EUA podem descer a bordoada na Coréia do Norte.

"Opção de uma ação militar contra Coréia do Norte está  sobre a mesa  – Afirma Sec.Estado  Tillerson


    17 de março de 2016
    A ação militar dos EUA contra a Coréia do Norte é uma "opção na mesa", afirmou o secretário de Estado Rex Tillerson, acrescentando que a "paciência estratégica" de Washington com o país isolado terminou.
    "Deixe-me ser muito claro. A política de paciência estratégica terminou. Estamos a explorar uma nova gama de medidas diplomáticas, de segurança e económicas. Todas as opções estão na mesa ", disse Tillerson a jornalistas durante uma entrevista coletiva com o ministro das Relações Exteriores sul-coreano, Yun Byung-se, na sexta-feira.
    "Certamente não queremos, para que as coisas cheguem a um conflito militar", disse Tillerson.
    No entanto, ele prosseguiu dizendo que "se eles (Coréia do Norte) elevarem a ameaça de seu programa de armas a um nível que acreditamos exigir ação, então, essa opção está em cima da mesa".
    Ele acrescentou que um "conjunto abrangente de capacidades" está sendo desenvolvido para lidar com o país.
    Os comentários de Tillerson foram feitos depois de visitar a zona desmilitarizada que divide as duas Coreias.
    Apenas três dias depois que a agência norte-americana de notícias KCNA alertou os EUA de ataques "impiedosos" se o porta-aviões nuclear norte-americano 'USS Carl Vinson', que chegou à Coréia do Sul para participar de exercícios anuais, violou sua soberania durante Os exercícios.
    "Se eles infringirem um pouco a soberania e a dignidade da RPDC (República Democrática Popular da Coréia), seu exército lançará ataques impiedosos de ultra-precisão do solo, ar, mar e submarinos", disse a fonte.
    Enquanto os exercícios estavam ocorrendo, um segundo conjunto de exercícios trilaterais estava em andamento entre os EUA, Coreia do Sul e Japão, visando melhorar a capacidade de derrubar mísseis balísticos inimigos.
    Também foi anunciado na semana passada que os EUA estarão implantando de forma permanente aviões blindados da Águia Cinza na base aérea de Kunsan, fora de Seul, o que poderia atingir alvos militares norte-coreanos e destruir sua infra-estrutura de comando e controle.

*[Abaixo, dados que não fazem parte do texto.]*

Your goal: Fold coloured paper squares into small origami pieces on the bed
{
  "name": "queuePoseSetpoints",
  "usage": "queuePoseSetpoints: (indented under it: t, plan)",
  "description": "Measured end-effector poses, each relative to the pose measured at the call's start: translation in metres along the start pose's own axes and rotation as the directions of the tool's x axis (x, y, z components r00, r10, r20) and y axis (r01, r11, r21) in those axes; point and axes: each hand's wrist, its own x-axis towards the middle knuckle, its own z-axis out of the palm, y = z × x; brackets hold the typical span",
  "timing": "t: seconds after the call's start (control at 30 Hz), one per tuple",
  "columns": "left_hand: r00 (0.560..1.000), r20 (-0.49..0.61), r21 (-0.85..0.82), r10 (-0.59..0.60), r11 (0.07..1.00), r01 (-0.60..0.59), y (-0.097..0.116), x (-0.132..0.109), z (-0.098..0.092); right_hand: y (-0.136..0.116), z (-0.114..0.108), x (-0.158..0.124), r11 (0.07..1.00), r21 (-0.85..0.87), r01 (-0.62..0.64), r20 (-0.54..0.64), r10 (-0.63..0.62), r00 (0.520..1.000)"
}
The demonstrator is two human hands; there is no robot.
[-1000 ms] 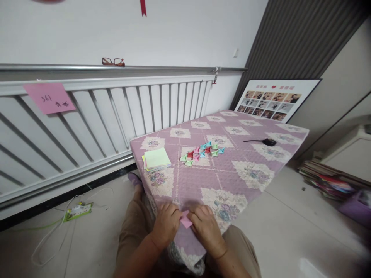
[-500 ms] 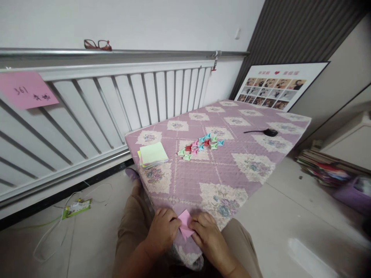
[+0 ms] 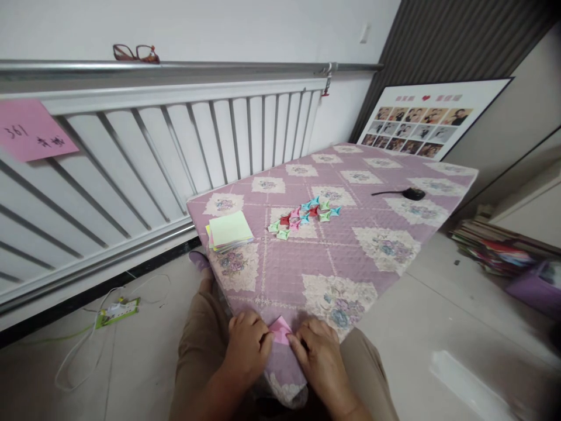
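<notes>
At the near corner of the table, a pink paper (image 3: 281,331) lies partly folded, its top still a point and its lower edge now straight. My left hand (image 3: 248,345) grips its left side with curled fingers and thumb. On the right side, my right hand (image 3: 319,356) pinches it, thumb on the paper. Further up the cloth sit several small folded paper pieces (image 3: 305,217) in green, red, pink and blue. A stack of square paper sheets (image 3: 230,229), pale green on top, lies left of them.
The patterned tablecloth (image 3: 298,263) covers the table beside a white radiator (image 3: 245,134). A black spoon-like object (image 3: 412,193) lies at the right. Glasses (image 3: 137,54) rest on the pipe. A power strip (image 3: 117,313) with cables is on the floor.
The pink paper's lower point has been folded up, so its bottom is now a straight edge. Both hands remain at its sides. The camera view has shifted slightly.
</notes>
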Motion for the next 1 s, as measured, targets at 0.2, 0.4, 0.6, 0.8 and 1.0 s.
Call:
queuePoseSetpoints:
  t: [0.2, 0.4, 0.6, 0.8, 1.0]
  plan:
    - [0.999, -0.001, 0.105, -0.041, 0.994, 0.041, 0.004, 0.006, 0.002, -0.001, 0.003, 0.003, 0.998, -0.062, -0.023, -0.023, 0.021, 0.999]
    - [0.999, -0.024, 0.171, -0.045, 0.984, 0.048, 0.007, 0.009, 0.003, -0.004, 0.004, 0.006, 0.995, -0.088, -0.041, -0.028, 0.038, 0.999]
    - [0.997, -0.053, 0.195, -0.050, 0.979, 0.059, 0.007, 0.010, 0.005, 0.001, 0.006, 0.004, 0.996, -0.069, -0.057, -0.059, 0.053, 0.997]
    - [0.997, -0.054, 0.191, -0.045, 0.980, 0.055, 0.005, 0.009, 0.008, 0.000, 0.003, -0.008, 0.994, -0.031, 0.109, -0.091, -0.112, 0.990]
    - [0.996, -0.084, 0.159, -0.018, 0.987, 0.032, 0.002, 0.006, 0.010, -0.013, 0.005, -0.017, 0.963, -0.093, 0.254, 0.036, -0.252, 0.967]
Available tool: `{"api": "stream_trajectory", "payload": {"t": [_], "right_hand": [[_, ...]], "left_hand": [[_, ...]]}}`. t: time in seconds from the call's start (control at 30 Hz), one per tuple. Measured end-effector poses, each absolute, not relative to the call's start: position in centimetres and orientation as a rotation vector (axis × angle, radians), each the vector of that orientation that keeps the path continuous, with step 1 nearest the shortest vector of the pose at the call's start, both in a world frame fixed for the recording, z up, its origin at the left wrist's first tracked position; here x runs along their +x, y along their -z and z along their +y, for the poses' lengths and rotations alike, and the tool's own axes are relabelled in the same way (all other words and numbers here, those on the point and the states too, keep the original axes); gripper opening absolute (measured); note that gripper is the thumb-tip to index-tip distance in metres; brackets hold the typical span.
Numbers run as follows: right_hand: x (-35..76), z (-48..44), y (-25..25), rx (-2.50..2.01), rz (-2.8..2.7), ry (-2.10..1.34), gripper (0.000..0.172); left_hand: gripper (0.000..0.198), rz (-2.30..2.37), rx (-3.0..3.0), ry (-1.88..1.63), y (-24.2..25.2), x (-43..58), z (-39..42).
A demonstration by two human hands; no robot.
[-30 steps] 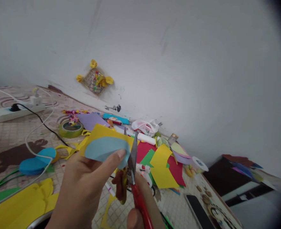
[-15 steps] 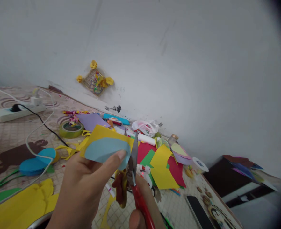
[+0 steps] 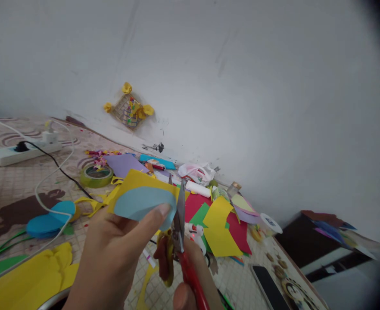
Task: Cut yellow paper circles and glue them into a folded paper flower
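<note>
My left hand (image 3: 122, 241) pinches a light blue rounded paper piece (image 3: 138, 202) together with a yellow paper sheet (image 3: 136, 181) behind it, thumb on the blue. My right hand (image 3: 196, 271) is closed round the red handles of a pair of scissors (image 3: 180, 215). The blades stand upright and parted, with the right edge of the papers between them. Below the blades, a brown and yellow object (image 3: 166, 258) shows; I cannot make out what it is.
Yellow, red and green paper sheets (image 3: 222, 219) lie at right, near a phone (image 3: 269, 286). To the left are blue paper circles (image 3: 52, 219), yellow cut-outs (image 3: 31, 271), a tape roll (image 3: 96, 174) and a power strip (image 3: 22, 153) with trailing cables. A wall rises behind.
The scissors and both hands have barely shifted; the papers stay in the same grip between the blades. The brown and yellow object below has swung slightly to the right.
</note>
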State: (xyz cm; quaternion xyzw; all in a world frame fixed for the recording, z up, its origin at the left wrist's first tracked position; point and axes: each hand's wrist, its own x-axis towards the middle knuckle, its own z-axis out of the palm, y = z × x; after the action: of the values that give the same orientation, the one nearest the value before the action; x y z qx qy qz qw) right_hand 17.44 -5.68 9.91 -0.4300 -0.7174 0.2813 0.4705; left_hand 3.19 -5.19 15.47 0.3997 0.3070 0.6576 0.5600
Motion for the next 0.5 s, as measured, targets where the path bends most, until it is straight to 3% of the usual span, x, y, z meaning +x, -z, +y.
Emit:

    Os exercícios vêm em meio à implantação do Sistema de Defesa de Área de Alta Altitude Terminal (THAAD) para a Coréia do Sul, outro esforço conjunto entre Seul e Washington em uma tentativa de defender-se contra Pyongyang.
    THAAD é um sistema avançado projetado para interceptar mísseis balísticos de curto, médio e médio alcance durante sua fase de vôo terminal. Equipado com radar de longo alcance, acredita-se que o sistema seja capaz de interceptar mísseis balísticos de alcance intermediário da Coréia do Norte.
    Tanto os EUA como Seul sustentaram que o desdobramento do THAAD é puramente destinado a defender contra Pyongyang, um ponto que foi reiterado por Yun na sexta-feira.
    Os EU desdobraram 28.000 tropas a Coreia do Sul. No entanto, Seul está dentro do alcance da artilharia de Pyongyang, e os analistas acreditam que qualquer conflito poderia arriscar a escalada rápida e as baixas pesadas.
    A Coréia do Norte há muito tem a intenção de se tornar uma potência nuclear, dizendo que precisa ser capaz de se defender.
    Ele realizou dois testes nucleares e 24 lançamentos de mísseis em 2016, e disparou cinco mísseis balísticos - um de alcance intermediário e quatro versões melhoradas de mísseis Scud - para o Mar do Leste (Mar do Japão) este ano. Quatro deles foram demitidos na semana passada em resposta aos exercícios militares anuais entre o Sul e os EUA.